Arizona Cardinals star receiver Larry Fitzgerald says he's glad Gov. Jan Brewer vetoed Senate Bill 1026. In a report by USA TODAY Sports on March 1, Fitzgerald also states that he wasn't concerned that the NFL would take the Super Bowl out of Arizona, because he had faith that the controversial bill wouldn't be signed into law.
Although he is disappointed that the bill passed the Senate and got that far, he never believed it had a chance.
"I didn't think there was any chance it was going to go through," Fitzgerald told USA TODAY Sports. "I had a strong feeling it would've been vetoed. It's good that it was, obviously. With the Super Bowl coming or any (event) like that, I think it just doesn't have any place in our society. I'm happy that it's behind us now."

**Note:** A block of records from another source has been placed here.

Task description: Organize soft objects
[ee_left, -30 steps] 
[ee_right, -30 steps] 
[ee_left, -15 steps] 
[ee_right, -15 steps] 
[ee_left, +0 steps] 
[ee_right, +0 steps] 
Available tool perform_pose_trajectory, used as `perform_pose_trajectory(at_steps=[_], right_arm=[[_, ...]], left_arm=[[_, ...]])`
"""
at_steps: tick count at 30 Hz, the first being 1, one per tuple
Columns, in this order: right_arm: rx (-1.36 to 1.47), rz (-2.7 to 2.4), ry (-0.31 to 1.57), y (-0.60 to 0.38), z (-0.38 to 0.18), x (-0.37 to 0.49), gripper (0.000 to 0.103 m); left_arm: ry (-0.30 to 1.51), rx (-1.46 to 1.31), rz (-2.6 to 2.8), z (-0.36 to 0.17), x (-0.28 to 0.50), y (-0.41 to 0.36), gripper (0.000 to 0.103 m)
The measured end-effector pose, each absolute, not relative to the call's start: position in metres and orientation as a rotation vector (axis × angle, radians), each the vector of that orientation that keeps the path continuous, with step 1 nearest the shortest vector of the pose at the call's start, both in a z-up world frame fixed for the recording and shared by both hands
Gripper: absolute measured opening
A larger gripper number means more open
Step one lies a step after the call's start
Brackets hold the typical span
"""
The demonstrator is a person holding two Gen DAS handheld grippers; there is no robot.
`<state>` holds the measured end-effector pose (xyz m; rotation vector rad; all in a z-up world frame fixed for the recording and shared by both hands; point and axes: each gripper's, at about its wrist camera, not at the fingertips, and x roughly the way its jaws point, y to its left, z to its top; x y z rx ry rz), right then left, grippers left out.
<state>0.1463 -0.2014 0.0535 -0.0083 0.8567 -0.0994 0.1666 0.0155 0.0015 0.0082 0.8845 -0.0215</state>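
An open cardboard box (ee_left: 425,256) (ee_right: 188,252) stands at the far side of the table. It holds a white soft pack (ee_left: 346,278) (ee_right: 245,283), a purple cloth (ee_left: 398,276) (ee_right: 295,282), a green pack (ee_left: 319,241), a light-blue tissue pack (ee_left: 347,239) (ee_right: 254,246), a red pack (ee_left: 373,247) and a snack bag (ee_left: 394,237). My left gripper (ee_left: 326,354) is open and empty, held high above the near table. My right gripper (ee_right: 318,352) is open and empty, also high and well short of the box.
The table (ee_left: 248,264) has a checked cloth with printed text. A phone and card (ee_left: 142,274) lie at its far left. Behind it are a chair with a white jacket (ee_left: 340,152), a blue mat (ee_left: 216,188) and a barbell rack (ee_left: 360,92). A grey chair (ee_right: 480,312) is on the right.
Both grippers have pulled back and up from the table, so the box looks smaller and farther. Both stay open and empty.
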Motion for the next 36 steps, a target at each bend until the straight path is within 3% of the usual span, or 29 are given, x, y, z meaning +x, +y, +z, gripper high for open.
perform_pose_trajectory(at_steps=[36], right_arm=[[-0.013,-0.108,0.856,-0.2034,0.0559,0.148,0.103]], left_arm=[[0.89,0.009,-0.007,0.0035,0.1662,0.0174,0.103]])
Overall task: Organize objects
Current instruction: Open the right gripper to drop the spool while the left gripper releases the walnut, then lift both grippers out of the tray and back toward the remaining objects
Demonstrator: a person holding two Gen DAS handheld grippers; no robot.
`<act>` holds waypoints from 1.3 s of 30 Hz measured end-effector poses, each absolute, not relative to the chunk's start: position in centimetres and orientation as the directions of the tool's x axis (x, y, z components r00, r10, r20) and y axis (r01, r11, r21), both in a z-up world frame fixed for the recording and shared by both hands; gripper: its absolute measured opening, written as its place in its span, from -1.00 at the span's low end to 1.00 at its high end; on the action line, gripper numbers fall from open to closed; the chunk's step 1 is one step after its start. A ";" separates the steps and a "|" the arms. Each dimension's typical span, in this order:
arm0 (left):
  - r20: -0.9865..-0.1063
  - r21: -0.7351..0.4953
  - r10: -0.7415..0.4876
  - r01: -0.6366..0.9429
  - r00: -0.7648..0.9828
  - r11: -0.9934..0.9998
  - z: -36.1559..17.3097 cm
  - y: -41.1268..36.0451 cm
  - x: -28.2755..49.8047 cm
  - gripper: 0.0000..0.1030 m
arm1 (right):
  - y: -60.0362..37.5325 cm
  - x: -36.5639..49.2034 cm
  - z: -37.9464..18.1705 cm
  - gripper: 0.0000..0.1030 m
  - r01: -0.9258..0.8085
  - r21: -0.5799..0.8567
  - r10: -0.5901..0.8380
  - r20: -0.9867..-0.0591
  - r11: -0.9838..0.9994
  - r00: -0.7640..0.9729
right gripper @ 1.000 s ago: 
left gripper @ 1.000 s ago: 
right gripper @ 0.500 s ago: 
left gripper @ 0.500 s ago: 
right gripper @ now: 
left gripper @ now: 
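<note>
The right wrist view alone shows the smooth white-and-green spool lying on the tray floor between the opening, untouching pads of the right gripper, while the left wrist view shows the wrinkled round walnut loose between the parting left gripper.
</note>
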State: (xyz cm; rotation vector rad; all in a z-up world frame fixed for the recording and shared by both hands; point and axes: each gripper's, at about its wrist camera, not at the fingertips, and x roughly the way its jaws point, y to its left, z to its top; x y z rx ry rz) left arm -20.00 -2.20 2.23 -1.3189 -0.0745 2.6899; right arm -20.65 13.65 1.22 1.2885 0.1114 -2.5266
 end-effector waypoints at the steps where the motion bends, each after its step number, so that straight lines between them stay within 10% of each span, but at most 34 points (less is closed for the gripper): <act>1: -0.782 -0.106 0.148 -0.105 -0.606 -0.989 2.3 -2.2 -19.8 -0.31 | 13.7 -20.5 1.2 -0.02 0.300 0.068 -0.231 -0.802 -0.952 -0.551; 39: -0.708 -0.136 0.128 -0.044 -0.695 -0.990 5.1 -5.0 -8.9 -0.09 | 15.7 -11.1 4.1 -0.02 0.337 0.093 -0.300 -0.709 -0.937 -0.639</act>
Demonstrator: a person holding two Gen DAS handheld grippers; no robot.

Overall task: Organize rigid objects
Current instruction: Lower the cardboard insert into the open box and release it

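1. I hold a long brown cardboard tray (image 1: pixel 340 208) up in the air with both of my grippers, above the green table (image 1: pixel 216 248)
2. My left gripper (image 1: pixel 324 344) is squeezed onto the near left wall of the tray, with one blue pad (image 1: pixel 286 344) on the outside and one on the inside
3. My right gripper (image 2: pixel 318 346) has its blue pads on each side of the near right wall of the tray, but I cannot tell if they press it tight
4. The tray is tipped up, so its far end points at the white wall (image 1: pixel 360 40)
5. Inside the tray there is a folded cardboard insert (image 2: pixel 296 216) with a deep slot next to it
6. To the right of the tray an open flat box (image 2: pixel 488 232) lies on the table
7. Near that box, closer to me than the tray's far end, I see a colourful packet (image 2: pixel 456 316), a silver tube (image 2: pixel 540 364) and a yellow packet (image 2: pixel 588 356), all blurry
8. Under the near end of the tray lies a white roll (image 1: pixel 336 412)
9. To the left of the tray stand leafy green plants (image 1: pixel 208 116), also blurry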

The controversial bill drew criticism nationwide because it was considered to by anti-gay and discriminatory. SB 1062 would've allowed businesses the right to refuse service to gays and other groups based on religious beliefs. Arizona sports teams spoke out against the bill and the NFL threatened to remove the Super Bowl from the state if the governor signed the bill. After hearing the loud outcry along with the potential negative affects the law could have on the state's economy, Brewer announced on Wednesday that she vetoed the bill.
Larry Fitzgerald is happy that the community can now focus on Super Bowl XLIX, which will be played at University of Phoenix Stadium. He is glad because he is against any form of discrimination and it also means that his team could get the opportunity to play in the Super Bowl at home.
"It's fun. It's going to be great for our community. It'll generate some revenue for our state, and obviously, it gives us a chance to play at home, too. It's a lot of great opportunities that present themselves."
This is one case where politics mixing with sports had an end result of something positive. Furthermore, it sends a strong message of inclusion and a readiness to move away from discrimination of any kind.